The obeah man is no mythical being. Some people consider him a medium for connecting with the dead or with spiritual beings. They go to him to 'heal' them of their illnesses or for him to put a spell of sorts on someone to make them sick or die. Obeah men and women in Jamaica are famous for their oils and powders. They can come up with an oil for anything you need. There is an oil (potion) to make somebody love you for the rest of his or her life. If someone uses this then we say the victim has been 'tied'.

Personally, I do not believe in their oils and powders. I believe they are merely spawns of demonic forces.

_ Back to the coin thing.

Anyway, it is believed that when an obeah man/woman has been asked to set a spell on somebody, they might put a spell on the coin and drop it somewhere where the victim will pick it up.

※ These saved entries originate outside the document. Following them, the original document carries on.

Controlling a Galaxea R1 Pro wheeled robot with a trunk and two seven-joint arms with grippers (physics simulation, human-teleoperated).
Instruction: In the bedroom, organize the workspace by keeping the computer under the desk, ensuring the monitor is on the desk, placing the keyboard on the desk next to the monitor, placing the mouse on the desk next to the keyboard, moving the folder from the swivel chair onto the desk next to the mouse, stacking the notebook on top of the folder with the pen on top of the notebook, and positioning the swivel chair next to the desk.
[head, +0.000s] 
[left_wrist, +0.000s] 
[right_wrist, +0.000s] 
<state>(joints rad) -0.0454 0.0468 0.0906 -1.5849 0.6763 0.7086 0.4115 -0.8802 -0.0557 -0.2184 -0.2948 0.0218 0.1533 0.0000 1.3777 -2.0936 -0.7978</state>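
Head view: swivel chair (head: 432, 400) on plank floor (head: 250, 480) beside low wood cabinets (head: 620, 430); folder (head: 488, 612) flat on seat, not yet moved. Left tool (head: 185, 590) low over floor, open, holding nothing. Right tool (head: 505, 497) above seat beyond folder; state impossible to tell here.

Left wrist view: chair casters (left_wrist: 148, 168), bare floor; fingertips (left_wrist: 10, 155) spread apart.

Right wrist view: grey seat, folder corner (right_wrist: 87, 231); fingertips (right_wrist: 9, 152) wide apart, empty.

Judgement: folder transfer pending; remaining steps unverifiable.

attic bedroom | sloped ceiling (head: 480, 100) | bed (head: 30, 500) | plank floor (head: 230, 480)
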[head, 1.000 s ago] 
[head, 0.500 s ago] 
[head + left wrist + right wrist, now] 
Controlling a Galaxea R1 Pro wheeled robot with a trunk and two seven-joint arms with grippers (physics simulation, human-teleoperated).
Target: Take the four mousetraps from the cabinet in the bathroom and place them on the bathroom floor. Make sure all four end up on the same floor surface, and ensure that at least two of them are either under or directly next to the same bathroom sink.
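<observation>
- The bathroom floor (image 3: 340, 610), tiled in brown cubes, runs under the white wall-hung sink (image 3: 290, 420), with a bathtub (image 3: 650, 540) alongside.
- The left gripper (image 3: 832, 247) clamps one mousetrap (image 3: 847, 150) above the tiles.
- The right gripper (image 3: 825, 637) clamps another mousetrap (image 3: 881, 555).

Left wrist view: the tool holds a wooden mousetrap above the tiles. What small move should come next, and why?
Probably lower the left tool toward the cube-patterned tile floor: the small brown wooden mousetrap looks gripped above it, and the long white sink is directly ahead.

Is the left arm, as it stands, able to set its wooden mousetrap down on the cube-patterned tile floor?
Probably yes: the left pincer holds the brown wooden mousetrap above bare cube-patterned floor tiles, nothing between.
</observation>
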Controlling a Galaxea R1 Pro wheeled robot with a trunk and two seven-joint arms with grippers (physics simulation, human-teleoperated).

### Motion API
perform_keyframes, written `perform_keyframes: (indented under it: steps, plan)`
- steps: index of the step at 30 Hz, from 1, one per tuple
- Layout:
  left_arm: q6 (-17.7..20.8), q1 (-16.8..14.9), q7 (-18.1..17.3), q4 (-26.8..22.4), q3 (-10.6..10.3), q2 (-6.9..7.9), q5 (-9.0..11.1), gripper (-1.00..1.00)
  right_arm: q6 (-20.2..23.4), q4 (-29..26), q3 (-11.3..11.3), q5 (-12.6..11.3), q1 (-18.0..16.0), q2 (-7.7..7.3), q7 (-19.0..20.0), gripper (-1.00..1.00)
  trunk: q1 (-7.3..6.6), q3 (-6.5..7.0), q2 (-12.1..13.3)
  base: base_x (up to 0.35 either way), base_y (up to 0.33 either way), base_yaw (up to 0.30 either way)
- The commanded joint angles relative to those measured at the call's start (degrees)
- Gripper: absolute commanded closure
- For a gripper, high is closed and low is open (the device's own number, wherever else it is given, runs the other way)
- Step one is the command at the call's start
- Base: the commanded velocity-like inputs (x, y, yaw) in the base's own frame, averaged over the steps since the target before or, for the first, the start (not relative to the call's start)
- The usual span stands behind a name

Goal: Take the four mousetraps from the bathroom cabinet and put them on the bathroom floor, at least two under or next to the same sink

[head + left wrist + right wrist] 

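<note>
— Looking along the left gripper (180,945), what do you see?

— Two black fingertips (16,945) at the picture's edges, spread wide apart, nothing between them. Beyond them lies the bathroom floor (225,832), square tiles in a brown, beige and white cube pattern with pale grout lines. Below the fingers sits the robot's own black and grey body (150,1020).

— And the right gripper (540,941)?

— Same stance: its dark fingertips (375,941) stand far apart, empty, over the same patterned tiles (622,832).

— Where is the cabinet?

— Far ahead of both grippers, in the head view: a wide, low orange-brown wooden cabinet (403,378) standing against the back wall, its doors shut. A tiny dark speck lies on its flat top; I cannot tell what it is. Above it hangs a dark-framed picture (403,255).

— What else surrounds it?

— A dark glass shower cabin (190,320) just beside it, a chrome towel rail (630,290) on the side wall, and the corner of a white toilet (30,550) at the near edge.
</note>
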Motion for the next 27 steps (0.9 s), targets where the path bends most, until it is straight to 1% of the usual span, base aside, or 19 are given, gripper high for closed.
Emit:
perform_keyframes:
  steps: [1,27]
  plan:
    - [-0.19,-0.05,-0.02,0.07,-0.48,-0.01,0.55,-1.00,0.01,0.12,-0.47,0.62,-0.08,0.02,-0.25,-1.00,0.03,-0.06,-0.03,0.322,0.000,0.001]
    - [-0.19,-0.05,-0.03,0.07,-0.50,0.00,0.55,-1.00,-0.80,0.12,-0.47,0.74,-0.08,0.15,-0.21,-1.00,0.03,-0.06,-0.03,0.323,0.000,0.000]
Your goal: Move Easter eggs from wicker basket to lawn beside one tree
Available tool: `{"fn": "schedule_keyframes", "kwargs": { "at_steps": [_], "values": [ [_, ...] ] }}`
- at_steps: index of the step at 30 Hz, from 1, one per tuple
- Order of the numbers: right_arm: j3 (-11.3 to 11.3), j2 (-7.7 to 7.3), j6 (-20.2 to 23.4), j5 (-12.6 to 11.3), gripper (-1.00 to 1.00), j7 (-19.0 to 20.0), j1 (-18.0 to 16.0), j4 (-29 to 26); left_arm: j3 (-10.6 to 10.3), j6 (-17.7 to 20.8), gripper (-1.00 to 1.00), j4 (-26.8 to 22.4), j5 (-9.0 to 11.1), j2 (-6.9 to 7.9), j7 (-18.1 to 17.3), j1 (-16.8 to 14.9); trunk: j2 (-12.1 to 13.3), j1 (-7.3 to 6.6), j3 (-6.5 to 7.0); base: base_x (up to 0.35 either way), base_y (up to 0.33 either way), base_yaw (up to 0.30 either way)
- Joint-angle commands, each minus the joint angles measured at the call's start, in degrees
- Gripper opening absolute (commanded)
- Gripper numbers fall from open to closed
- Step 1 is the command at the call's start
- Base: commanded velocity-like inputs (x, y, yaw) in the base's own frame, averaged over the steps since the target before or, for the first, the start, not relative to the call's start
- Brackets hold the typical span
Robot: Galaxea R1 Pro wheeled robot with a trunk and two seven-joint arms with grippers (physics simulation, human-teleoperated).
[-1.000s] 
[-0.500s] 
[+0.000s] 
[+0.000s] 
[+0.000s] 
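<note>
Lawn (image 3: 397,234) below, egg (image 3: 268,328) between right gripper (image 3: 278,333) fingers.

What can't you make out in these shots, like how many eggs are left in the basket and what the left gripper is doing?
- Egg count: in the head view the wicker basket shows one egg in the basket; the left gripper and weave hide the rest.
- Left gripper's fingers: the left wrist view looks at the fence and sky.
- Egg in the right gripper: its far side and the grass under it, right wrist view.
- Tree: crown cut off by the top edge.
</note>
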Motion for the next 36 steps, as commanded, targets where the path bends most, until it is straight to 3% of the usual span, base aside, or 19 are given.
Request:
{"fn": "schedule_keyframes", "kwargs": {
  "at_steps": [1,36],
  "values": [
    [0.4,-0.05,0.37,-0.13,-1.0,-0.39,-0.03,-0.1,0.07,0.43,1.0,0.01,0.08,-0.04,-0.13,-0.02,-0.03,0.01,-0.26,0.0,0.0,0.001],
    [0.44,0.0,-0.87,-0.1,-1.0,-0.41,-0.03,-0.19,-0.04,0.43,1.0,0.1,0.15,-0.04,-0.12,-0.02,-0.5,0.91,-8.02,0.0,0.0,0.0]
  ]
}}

If the wrong person picks up the coin then the curse will be on them. I do not know anybody who has had this happen to them.

As children, we believed that the coins lying on the street were placed there by a duppy so they can follow someone and haunt them. A ghost leaves the coin on the road and follows whoever picks it up. That ghost can do anything it wants to the person and can haunt them for as long as they decide to.

Now even though I do not believe that ghosts and obeah men leave cons around for unsuspecting people, I still decided not to pick up the coin I had seen when I was sweeping the yard.

Why?

Maybe in the back of my mind I still have memories of all the gruesome stories that we told each other as kids of what will happen if you do pick up the coin. It is interesting that the same theory that is place for a coin on the road does not apply to paper money or money of a high value.